- _YOUR ASSIGNMENT_: Given the material below, return only the lines starting at the line with "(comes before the" and ending at the line with "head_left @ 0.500", exactly as they appear.

- _RECORDS TO USE_:
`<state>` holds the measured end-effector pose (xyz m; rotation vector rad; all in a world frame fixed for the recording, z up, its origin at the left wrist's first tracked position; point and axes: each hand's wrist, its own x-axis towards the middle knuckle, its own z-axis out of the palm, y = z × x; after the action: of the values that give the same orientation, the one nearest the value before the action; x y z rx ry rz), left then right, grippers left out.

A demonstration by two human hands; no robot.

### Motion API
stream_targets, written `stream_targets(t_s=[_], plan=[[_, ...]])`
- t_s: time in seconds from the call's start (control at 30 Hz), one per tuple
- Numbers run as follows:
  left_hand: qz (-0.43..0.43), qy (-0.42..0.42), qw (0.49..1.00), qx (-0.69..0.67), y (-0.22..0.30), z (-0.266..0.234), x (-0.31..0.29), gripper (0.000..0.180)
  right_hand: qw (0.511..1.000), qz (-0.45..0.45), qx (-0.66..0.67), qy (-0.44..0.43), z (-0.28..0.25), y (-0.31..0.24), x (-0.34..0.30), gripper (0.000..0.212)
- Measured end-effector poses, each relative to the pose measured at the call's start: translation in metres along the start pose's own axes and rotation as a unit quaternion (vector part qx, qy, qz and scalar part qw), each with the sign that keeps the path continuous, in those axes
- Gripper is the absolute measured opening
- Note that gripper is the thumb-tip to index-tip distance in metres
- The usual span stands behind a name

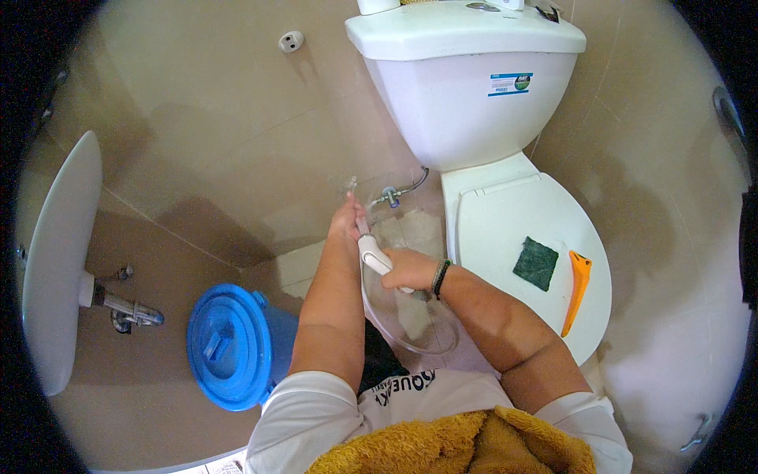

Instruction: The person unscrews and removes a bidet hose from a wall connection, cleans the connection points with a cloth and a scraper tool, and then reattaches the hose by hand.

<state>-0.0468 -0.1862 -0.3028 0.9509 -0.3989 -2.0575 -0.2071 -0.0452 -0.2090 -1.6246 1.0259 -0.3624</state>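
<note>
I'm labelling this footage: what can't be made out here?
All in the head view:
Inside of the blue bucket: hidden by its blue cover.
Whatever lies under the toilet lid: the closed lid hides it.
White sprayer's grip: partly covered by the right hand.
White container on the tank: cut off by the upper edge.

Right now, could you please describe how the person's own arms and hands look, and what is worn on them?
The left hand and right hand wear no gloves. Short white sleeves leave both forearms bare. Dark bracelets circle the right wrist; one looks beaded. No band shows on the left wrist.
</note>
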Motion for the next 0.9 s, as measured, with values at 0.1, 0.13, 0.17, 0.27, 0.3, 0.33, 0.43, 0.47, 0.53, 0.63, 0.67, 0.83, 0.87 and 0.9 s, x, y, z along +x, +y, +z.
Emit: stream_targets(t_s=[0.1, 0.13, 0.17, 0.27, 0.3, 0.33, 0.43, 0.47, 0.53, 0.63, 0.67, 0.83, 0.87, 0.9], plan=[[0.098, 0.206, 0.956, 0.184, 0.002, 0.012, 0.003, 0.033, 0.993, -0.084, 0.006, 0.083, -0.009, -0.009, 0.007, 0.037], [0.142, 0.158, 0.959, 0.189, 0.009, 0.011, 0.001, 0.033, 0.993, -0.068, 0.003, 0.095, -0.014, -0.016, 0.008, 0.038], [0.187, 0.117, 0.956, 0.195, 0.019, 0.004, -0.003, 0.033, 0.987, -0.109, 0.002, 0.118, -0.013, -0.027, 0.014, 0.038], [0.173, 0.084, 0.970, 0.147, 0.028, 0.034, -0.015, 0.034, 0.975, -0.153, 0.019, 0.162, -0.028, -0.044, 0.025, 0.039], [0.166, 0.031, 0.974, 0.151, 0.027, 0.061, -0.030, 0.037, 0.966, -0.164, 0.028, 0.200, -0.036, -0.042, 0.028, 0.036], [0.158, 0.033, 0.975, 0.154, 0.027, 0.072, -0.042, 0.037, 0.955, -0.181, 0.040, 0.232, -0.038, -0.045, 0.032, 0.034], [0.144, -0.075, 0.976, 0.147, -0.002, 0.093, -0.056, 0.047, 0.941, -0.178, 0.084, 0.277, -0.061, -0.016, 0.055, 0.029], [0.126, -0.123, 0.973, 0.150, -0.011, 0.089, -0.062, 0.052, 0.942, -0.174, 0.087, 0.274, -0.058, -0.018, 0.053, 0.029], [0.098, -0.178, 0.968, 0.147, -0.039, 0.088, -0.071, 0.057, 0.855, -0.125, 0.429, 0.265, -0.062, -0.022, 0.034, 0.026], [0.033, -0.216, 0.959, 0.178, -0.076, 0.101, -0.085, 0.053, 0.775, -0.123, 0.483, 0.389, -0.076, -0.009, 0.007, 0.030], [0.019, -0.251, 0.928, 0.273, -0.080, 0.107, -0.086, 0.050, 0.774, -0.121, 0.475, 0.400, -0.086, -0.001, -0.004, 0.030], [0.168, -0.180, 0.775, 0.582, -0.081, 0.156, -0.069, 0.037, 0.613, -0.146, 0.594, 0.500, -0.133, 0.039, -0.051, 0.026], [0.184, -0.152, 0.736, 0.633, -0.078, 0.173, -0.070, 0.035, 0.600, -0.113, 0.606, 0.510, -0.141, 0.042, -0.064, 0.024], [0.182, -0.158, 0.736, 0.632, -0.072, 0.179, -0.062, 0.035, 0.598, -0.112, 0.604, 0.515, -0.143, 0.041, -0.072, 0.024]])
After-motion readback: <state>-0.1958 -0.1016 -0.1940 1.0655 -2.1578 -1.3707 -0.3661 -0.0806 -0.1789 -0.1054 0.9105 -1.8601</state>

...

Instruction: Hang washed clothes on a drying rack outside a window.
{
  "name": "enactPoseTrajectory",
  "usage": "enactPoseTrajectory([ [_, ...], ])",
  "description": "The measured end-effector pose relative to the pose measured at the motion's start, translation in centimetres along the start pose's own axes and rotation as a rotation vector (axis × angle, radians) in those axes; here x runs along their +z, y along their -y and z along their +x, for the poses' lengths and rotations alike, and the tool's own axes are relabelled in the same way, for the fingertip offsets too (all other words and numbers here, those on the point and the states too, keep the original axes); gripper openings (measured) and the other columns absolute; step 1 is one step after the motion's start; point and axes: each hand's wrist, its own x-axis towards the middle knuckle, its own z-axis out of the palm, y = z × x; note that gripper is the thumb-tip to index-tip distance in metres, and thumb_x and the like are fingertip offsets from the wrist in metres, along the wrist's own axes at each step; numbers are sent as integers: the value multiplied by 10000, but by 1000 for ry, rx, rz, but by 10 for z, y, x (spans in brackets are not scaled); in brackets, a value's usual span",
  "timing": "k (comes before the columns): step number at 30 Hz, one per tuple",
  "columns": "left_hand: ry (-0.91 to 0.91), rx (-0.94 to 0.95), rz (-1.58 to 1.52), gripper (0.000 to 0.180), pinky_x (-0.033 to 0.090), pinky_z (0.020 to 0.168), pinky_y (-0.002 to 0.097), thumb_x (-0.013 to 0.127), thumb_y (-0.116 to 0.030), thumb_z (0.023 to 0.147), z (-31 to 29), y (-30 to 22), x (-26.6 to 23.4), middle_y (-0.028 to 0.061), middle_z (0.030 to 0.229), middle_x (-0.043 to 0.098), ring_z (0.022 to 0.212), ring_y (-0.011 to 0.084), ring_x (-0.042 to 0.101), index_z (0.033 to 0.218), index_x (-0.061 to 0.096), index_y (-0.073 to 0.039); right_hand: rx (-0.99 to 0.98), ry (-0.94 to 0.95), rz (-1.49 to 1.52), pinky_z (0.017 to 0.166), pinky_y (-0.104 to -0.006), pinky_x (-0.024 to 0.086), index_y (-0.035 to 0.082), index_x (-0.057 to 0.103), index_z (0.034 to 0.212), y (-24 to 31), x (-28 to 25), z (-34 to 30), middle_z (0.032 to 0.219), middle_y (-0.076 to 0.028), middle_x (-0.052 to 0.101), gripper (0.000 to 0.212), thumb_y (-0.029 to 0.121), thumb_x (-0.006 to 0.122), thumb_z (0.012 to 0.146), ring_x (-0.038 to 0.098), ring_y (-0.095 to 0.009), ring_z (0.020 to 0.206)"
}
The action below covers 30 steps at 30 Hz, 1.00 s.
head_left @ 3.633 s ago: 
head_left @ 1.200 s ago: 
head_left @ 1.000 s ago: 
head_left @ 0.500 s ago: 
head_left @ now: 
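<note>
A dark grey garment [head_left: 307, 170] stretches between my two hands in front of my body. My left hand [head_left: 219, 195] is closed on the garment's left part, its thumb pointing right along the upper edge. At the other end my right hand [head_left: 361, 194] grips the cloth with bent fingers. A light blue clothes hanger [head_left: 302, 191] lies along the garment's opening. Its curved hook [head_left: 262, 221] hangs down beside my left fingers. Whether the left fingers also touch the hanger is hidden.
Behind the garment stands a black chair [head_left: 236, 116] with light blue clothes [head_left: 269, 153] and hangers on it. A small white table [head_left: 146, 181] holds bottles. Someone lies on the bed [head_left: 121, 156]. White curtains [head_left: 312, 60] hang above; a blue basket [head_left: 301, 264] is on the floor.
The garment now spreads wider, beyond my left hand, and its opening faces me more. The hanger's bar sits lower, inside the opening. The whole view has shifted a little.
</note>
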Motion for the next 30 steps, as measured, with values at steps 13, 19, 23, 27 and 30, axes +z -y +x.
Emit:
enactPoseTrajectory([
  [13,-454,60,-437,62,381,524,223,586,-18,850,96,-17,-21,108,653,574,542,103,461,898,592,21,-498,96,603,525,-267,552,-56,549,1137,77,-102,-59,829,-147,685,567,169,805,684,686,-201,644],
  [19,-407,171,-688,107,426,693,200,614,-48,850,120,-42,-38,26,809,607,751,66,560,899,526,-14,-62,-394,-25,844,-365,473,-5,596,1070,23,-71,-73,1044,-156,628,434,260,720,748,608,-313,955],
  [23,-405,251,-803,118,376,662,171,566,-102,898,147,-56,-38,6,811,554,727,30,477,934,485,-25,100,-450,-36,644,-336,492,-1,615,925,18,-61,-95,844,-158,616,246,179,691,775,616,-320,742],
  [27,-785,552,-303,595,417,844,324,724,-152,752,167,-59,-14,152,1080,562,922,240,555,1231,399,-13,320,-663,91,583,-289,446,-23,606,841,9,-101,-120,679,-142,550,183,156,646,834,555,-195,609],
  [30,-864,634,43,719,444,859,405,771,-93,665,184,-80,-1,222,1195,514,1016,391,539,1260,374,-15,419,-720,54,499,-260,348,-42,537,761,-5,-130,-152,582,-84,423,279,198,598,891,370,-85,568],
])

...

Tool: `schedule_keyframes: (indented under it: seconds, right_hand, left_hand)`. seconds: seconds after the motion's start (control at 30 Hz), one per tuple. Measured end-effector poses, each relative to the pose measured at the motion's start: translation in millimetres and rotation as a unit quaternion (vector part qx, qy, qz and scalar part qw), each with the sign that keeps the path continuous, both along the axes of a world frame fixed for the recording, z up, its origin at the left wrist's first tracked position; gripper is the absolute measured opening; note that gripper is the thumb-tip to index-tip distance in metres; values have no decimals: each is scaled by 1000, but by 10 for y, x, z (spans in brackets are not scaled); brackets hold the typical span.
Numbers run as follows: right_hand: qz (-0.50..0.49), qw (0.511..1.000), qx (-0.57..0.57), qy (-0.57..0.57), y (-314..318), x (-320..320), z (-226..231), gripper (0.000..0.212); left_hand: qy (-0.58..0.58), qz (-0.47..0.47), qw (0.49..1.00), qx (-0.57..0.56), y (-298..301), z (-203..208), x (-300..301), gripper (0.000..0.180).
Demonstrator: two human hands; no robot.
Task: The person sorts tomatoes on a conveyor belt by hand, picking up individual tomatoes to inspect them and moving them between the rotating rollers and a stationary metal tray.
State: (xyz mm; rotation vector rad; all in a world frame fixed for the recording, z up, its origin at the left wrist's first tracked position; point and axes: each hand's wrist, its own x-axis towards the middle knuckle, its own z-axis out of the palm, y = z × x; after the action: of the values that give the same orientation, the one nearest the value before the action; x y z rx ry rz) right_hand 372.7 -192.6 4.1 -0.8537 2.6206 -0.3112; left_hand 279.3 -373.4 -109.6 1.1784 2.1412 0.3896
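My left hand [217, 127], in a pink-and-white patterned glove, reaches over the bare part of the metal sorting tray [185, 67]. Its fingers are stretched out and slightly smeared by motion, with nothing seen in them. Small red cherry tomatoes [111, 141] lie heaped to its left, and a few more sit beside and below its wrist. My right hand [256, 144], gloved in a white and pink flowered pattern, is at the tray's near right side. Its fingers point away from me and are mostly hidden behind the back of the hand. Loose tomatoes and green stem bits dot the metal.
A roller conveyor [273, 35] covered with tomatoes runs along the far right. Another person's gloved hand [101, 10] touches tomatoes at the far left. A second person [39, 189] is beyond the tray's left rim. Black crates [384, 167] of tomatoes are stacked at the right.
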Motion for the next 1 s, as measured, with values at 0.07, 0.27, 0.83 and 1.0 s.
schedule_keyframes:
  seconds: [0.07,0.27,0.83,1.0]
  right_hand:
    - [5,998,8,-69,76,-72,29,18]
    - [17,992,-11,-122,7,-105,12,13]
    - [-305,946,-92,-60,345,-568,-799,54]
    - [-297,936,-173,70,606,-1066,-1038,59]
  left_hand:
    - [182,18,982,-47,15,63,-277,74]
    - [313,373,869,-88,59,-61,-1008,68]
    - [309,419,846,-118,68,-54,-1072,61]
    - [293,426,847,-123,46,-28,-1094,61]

- _FINISHED TASK_:
  "timing": "k (comes before the columns): step number at 30 Hz, one per tuple",
  "columns": "left_hand: ry (-0.91 to 0.91), rx (-0.94 to 0.95), rz (-1.58 to 1.52), gripper (0.000 to 0.180), pinky_x (-0.033 to 0.090), pinky_z (0.020 to 0.168), pinky_y (-0.002 to 0.097), thumb_x (-0.013 to 0.127), thumb_y (-0.116 to 0.030), thumb_z (0.023 to 0.147), z (-31 to 29), y (-30 to 22), x (-26.6 to 23.4), middle_y (-0.028 to 0.061), middle_z (0.030 to 0.229), middle_x (-0.043 to 0.098), ring_z (0.022 to 0.212), ring_y (-0.011 to 0.084), ring_x (-0.042 to 0.101), index_z (0.033 to 0.218), index_x (-0.061 to 0.096), index_y (-0.073 to 0.039); right_hand: rx (-0.99 to 0.98), ry (-0.94 to 0.95), rz (-1.49 to 1.52), pinky_z (0.017 to 0.166), pinky_y (-0.104 to -0.006), pinky_x (-0.024 to 0.086), index_y (-0.035 to 0.082), index_x (-0.057 to 0.103), index_z (0.034 to 0.212), y (-24 to 31), x (-28 to 25), z (-34 to 30), middle_z (0.032 to 0.219), middle_y (-0.076 to 0.028), middle_x (-0.052 to 0.101), gripper (0.000 to 0.212), thumb_y (-0.029 to 0.121), thumb_x (-0.006 to 0.122), thumb_z (0.012 to 0.146), ring_x (-0.038 to 0.098), ring_y (-0.095 to 0.009), ring_z (0.020 to 0.206)"
}
The action below covers 30 steps at 30 Hz, 1.00 s.
head_left @ 3.633 s ago: 
head_left @ 1.200 s ago: 
head_left @ 1.000 s ago: 
head_left @ 0.500 s ago: 

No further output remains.